To court the customer seeking a constant supply of newness as well as the thrill of discovery, Nordstrom has been incubating millennial-friendly brands like Everlane and Reformation with the understanding that offering desirable product is only half the equation for the service-oriented shoppers.
At the WWD Apparel + Retail CEO Summit on Wednesday, president of stores Jamie Nordstrom shared his belief that enhanced, high-touch service will form the basis for many stores in the not-so-distant future. Already, 30 percent of Nordstrom’s customer base are mobile-first shoppers, and the stores president believes that will swell to 50 percent over time.
Given that so many customers are choosing to engage with the department store company through their smartphones, many doors in its current store base either “may need to be configured differently or we may need to move them around town differently,” he noted.
Change, in that sense, is a necessity for the retailer. “If our stores five years from now look like they do right now, we would fail…. It’s expensive to reallocate space in a store, but it’s absolutely necessary,” the stores president said, explaining that better use of a store’s square footage doesn’t necessarily translate to shuffling product around.
Perhaps stores should have some kind of service option or food or beverage experience to create an environment that we’re not yet used to seeing, he explained.
For now, Nordstrom is betting big on its local market strategy.
The retailer opened its first women’s flagship in Manhattan last month, completing a local service hub that includes a men’s store across the street and two small-footprint local market locations that complement two Nordstrom Rack doors and a Trunk Club personal shopping site. Nordstrom previously rolled out a local strategy in Los Angeles.
Local markets help Nordstrom leverage “existing assets” and meet customers where they conduct their daily lives, while attacking the “points of friction” plaguing those critical metro markets.
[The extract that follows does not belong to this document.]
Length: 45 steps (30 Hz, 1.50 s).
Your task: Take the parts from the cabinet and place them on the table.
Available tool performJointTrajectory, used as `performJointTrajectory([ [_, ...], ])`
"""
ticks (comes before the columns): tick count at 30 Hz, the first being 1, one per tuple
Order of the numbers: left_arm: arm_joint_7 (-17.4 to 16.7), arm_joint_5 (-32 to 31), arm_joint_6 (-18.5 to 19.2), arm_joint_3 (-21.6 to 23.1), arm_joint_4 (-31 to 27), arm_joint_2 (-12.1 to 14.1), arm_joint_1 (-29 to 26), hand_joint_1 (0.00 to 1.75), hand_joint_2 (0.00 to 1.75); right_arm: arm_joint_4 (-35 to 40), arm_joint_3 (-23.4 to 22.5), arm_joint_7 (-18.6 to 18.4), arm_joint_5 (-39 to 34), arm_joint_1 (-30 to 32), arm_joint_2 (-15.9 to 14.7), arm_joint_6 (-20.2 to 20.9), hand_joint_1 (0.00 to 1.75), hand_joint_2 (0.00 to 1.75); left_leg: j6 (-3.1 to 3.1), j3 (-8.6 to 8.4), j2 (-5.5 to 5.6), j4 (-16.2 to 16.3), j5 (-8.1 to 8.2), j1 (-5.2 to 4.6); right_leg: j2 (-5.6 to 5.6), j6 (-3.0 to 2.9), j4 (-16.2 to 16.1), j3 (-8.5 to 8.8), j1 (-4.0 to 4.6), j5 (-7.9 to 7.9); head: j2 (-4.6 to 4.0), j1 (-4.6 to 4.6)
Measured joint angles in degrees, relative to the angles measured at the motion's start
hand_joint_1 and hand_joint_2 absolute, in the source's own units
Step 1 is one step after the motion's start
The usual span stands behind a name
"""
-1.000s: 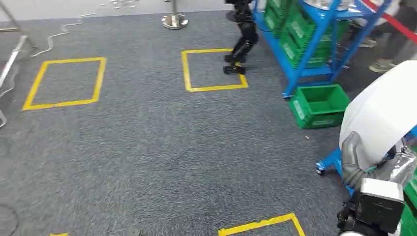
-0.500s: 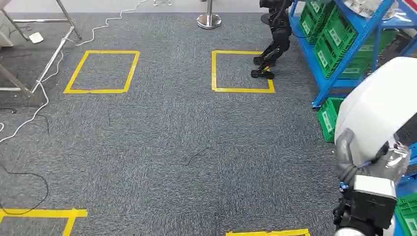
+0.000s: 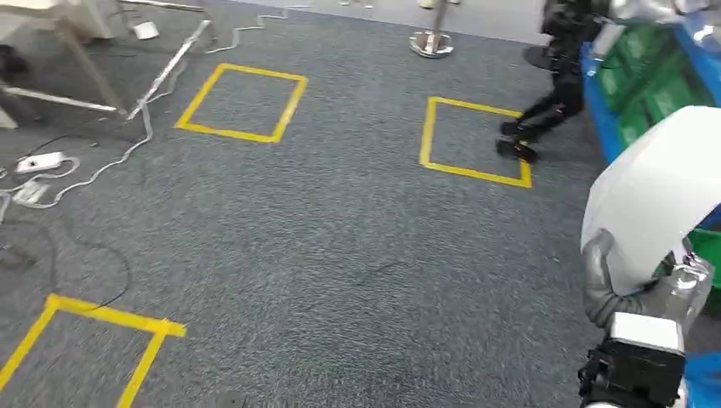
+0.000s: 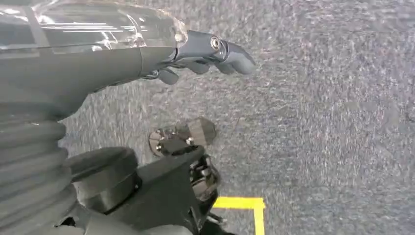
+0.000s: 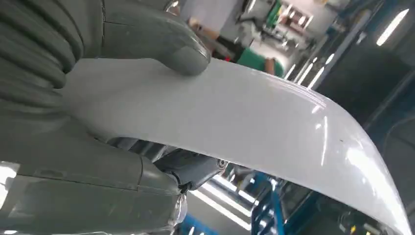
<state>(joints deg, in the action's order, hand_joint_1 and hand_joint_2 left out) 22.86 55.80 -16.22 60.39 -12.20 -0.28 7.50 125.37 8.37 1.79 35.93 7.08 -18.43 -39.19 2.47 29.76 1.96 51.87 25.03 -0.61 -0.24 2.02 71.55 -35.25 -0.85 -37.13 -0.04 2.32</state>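
1 white part (image 3: 650, 195), 3 yellow floor squares (image 3: 241, 103)

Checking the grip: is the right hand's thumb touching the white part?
Touching. Right wrist view shows the thumb pressed flat on the white part.

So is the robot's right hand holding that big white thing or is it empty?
Holding it. The right hand grips the curved white part, thumb pressed on top and fingers underneath.

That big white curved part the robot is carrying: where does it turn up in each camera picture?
Head view: the white curved part rises at the right edge, above the right arm.
Left wrist view: not in it; the left hand hangs over grey carpet.
Right wrist view: it sweeps across the middle, under the right hand's thumb.
Shared landmark: the blue rack.
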Motion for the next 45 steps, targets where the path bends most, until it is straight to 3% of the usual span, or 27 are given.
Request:
performJointTrajectory([
  [3, -0.04, -0.02, 0.00, 0.00, 0.00, 0.02, 0.02, 0.00, 1.75, -0.02, 0.13, 0.00, 0.00, -0.04, 0.00, 0.00, 1.75, 1.75, -0.18, -0.16, 2.63, 0.00, -0.27, -0.07, 1.51, -1.22, -13.32, 5.55, 0.47, 8.00, 0.00, 0.24],
  [4, -0.04, -0.07, 0.00, 0.00, 0.00, -0.02, 0.03, 0.00, 1.75, 0.00, 0.13, 0.02, 0.02, -0.10, -0.02, 0.00, 1.75, 1.75, -0.34, -0.10, 3.39, 0.00, -0.40, 0.07, 4.59, -1.65, -18.59, 7.94, 0.53, 9.94, 0.00, 0.46],
  [5, -0.04, -0.09, 0.00, 0.00, 0.00, -0.04, 0.08, 0.00, 1.75, 0.06, 0.15, 0.02, 0.04, -0.08, 0.00, 0.00, 1.75, 1.75, -0.61, 0.21, 4.25, 0.32, -0.37, -0.33, 5.48, -1.91, -20.94, 8.69, 0.67, 10.23, 0.00, 0.70],
  [6, -0.04, -0.09, 0.00, 0.00, -0.02, -0.18, 0.04, 0.00, 1.75, 0.04, 0.20, 0.07, 0.00, -0.15, -0.04, -0.02, 1.75, 1.75, -0.91, 0.40, 4.76, 0.07, -0.58, -0.28, 4.57, -1.58, -20.96, 8.62, 0.57, 10.19, 0.00, 0.59],
  [9, -0.07, -0.11, -0.02, 0.02, 0.02, -0.11, -0.29, 0.00, 1.75, 0.04, 0.33, 0.18, 0.07, -0.21, 0.00, 0.00, 1.75, 1.75, -1.72, 1.07, 6.04, -0.08, -1.02, -0.17, 2.69, -2.08, -21.56, 8.75, 0.47, 10.93, 0.00, 0.26],
  [11, -0.07, -0.11, -0.02, 0.02, 0.02, -0.09, -0.33, 0.00, 1.75, 0.13, 0.37, 0.20, 0.09, -0.24, 0.07, 0.00, 1.75, 1.75, -2.14, 3.51, -1.90, 4.87, 2.99, -0.31, 1.54, -2.52, -22.23, 8.77, 0.49, 11.43, 0.00, -0.57],
  [13, -0.07, -0.24, 0.00, 0.02, 0.00, -0.11, -0.24, 0.00, 1.75, 0.07, 0.39, 0.26, 0.09, -0.15, 0.00, 0.00, 1.75, 1.75, -2.84, 8.69, -2.31, 15.90, 8.16, 0.28, 0.12, -2.50, -22.23, 8.62, 0.46, 11.42, 0.00, -1.18],
  [15, -0.09, -0.26, 0.00, 0.04, 0.02, -0.11, -0.27, 0.00, 1.75, 0.02, 0.57, 0.35, 0.18, -0.18, 0.04, 0.00, 1.75, 1.75, -3.39, 11.19, -2.08, 20.97, 9.09, 0.84, -1.26, -2.46, -22.21, 8.66, 0.35, 11.30, 0.00, -1.77],
  [16, -0.18, -0.26, 0.00, 0.04, 0.02, -0.11, -0.26, 0.00, 1.75, 0.00, 0.61, 0.37, 0.20, -0.21, 0.04, 0.00, 1.75, 1.75, -3.66, 10.35, -2.14, 19.32, 7.64, 1.07, -1.83, -2.33, -22.21, 8.73, 0.30, 11.18, 0.00, -1.99],
  [18, -0.28, -0.44, 0.02, 0.04, 0.02, -0.09, -0.19, 0.00, 1.75, -0.13, 0.72, 0.39, 0.35, -0.38, 0.04, 0.00, 1.75, 1.75, -4.03, 4.94, -3.56, 9.32, 2.64, 1.30, -2.89, -1.83, -22.18, 9.11, 0.07, 10.86, 0.00, -2.34],
  [20, -0.48, -0.63, 0.04, 0.04, -0.02, -0.15, 0.15, 0.00, 1.75, -0.09, 0.81, 0.39, 0.55, -0.56, 0.00, 0.00, 1.75, 1.75, -4.43, 0.22, -9.87, 1.10, 0.64, 1.11, -3.51, -0.85, -21.78, 9.66, 0.45, 10.13, 0.00, -3.16],
  [21, -0.61, -0.61, 0.04, 0.02, -0.02, -0.13, 0.49, 0.00, 1.75, -0.11, 0.85, 0.39, 0.57, -0.72, -0.07, 0.00, 1.75, 1.75, -3.20, -0.03, -8.27, 0.60, 0.94, 1.02, -3.95, -0.54, -21.47, 9.67, 0.42, 10.02, 0.00, -3.24],
  [24, -1.03, -0.68, 0.09, 0.02, -0.02, -0.13, 1.00, 0.00, 1.75, -0.15, 1.20, 0.15, 0.59, -1.52, -0.50, 0.00, 1.75, 1.75, -2.15, 0.04, -5.91, 0.36, 0.79, 0.73, -6.21, -0.11, -21.97, 10.43, -0.01, 9.63, 0.00, -2.27],
  [25, -1.09, -0.70, 0.09, 0.04, -0.02, -0.11, 1.04, 0.00, 1.75, -0.18, 1.38, -0.11, 0.63, -2.11, -0.72, 0.00, 1.75, 1.75, -1.68, -0.17, -5.21, 0.07, 0.55, 0.87, -4.59, 0.29, -21.43, 10.41, -0.29, 8.92, 0.00, -1.95],
  [26, -1.09, -0.70, 0.09, 0.02, -0.02, -0.11, 1.43, 0.00, 1.75, -0.20, 1.62, -0.46, 0.83, -2.64, -0.98, 0.02, 1.75, 1.75, -1.23, -0.28, -4.30, -0.19, 0.25, 0.86, -2.10, 0.34, -17.85, 8.95, -0.25, 6.33, 0.00, -1.73],
  [27, -1.11, -0.70, 0.07, 0.02, -0.02, -0.11, 1.85, 0.00, 1.75, -0.22, 1.73, -0.85, 1.16, -2.91, -1.31, 0.02, 1.75, 1.75, -0.92, -0.26, -3.48, -0.39, 0.04, 0.85, -0.98, 0.36, -12.80, 6.62, -0.14, 3.69, 0.00, -1.31],
  [29, -1.11, -0.70, 0.09, 0.02, -0.04, -0.15, 2.21, 0.00, 1.75, -0.39, 2.10, -1.72, 1.51, -3.41, -1.70, 0.11, 1.75, 1.75, -0.64, -0.19, -1.66, -0.49, -0.15, 0.64, -0.19, 0.18, -2.28, 1.40, -0.07, -0.12, 0.00, -0.18],
  [30, -1.11, -0.68, 0.07, 0.02, -0.02, -0.15, 2.15, 0.00, 1.75, -0.57, 2.31, -2.34, 1.75, -3.66, -1.86, 0.11, 1.75, 1.75, -0.61, -0.26, -0.77, -0.48, -0.17, 0.53, -0.13, -0.08, -0.25, 0.16, -0.04, -0.13, 0.00, 0.22],
  [31, -1.16, -0.68, 0.05, 0.04, -0.02, -0.13, 2.03, 0.00, 1.75, -0.72, 2.49, -2.86, 1.90, -3.99, -2.05, 0.11, 1.75, 1.75, -0.58, -0.36, 0.13, -0.48, -0.19, 0.44, -0.02, -0.42, -1.32, 0.28, 0.03, 1.40, 0.00, 0.44],
  [33, -1.18, -0.68, 0.00, 0.04, -0.02, -0.11, 2.03, 0.00, 1.75, -0.81, 3.02, -3.61, 1.92, -4.57, -2.58, 0.09, 1.75, 1.75, -0.64, -0.63, 1.93, -0.49, -0.29, 0.37, 0.95, -1.32, -11.09, 4.14, 0.36, 7.62, 0.00, 0.61],
  [34, -1.16, -0.66, 0.00, 0.02, -0.02, -0.13, 2.03, 0.00, 1.75, -0.87, 3.23, -3.82, 1.92, -4.85, -2.82, 0.09, 1.75, 1.75, -0.73, -0.73, 2.59, -0.50, -0.35, 0.43, 2.46, -1.70, -16.22, 6.33, 0.47, 10.09, 0.00, 0.81],
  [35, -1.16, -0.66, 0.02, 0.02, -0.02, -0.29, 2.06, 0.00, 1.75, -0.94, 3.41, -3.87, 1.92, -5.16, -3.06, 0.07, 1.75, 1.75, -0.91, -0.60, 3.23, -0.46, -0.39, 0.39, 5.73, -2.11, -20.01, 7.79, 0.57, 11.38, 0.00, 0.83],
  [39, -1.11, -0.63, 0.00, 0.04, 0.00, -0.28, 1.66, 0.00, 1.75, -1.07, 3.95, -3.98, 1.95, -5.55, -3.65, 0.07, 1.75, 1.75, -2.34, 0.31, 5.64, -0.93, -1.00, 0.60, 3.78, -2.20, -21.91, 8.48, 0.64, 11.57, 0.00, 1.01],
  [40, -1.11, -0.61, 0.00, 0.04, 0.00, -0.15, 1.53, 0.00, 1.75, -1.07, 4.11, -3.98, 1.95, -5.83, -3.67, 0.07, 1.75, 1.75, -2.35, 0.29, 2.89, -0.50, -0.44, 0.53, 3.04, -2.18, -22.66, 8.65, 0.34, 12.07, 0.00, 0.96],
  [41, -1.14, -0.61, 0.00, 0.07, 0.00, -0.15, 1.55, 0.00, 1.75, -1.09, 4.33, -4.00, 1.99, -5.90, -3.67, 0.09, 1.75, 1.75, -2.61, 1.50, -1.60, 1.74, 1.54, 0.15, 2.51, -2.38, -22.93, 8.71, 0.42, 12.21, 0.00, 0.40],
  [44, -1.18, -0.57, 0.00, 0.07, 0.00, -0.15, 1.63, 0.00, 1.75, -1.27, 4.65, -4.00, 1.99, -5.97, -3.85, 0.09, 1.75, 1.75, -3.36, 8.70, -2.31, 16.61, 8.57, 0.72, 0.38, -2.59, -22.96, 8.53, 0.42, 12.23, 0.00, -0.79],
  [45, -1.16, -0.39, -0.04, 0.07, 0.00, -0.15, 1.47, 0.00, 1.75, -1.44, 4.87, -4.02, 1.97, -5.98, -3.83, 0.09, 1.75, 1.75, -3.57, 10.21, -2.08, 19.58, 9.15, 0.84, -0.25, -2.55, -22.95, 8.54, 0.40, 12.16, 0.00, -1.16],
])
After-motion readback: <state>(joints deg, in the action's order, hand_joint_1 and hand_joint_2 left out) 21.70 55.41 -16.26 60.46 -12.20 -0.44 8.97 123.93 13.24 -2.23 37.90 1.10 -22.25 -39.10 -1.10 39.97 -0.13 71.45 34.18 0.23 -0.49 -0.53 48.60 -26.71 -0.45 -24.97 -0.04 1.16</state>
But the stores president also emphasized that the analysis shirks a one-size-fits-all approach.
A strategy that works for one market will likely require a different “recipe” for another location, Nordstrom said.
Whereas most New Yorkers don’t drive, Chicago is home to 17 suburban Rack stores with great parking and proximity to a Whole Foods supermarket, said Nordstrom, suggesting that these midwestern off-price locations could be pick-up and drop-off hubs where customers can also have clothing altered.
“We’d be more convenient for a lot of customers,” he said, adding that a significant number of apparel purchases require alterations, such as the “unfinished pants that get delivered to a lot of people’s doorsteps.” It doesn’t hurt that Nordstrom also happens to be the largest employer of tailors.
Nordstrom’s ship-to-store option, which launched 18 months ago, “doesn’t seem like a creative thing to do,” the stores president said, noting the company’s surprise when customers in Dallas became the strongest adopters of the service, even though most occupy mansions with large driveways and probably don’t have much difficulty receiving packages at home.
Although he didn’t provide any specifics,” Nordstrom hinted at new options for gifting. “There are a lot of customers who can be better serviced during [the peak holiday] time, mid-November all the way through Christmas.
“There are some simple things we can do,” he added. “It’s about gifts at the right price point. It’s about gift-wrapping services….We’re going to go big on gifting in a way we haven’t done before.”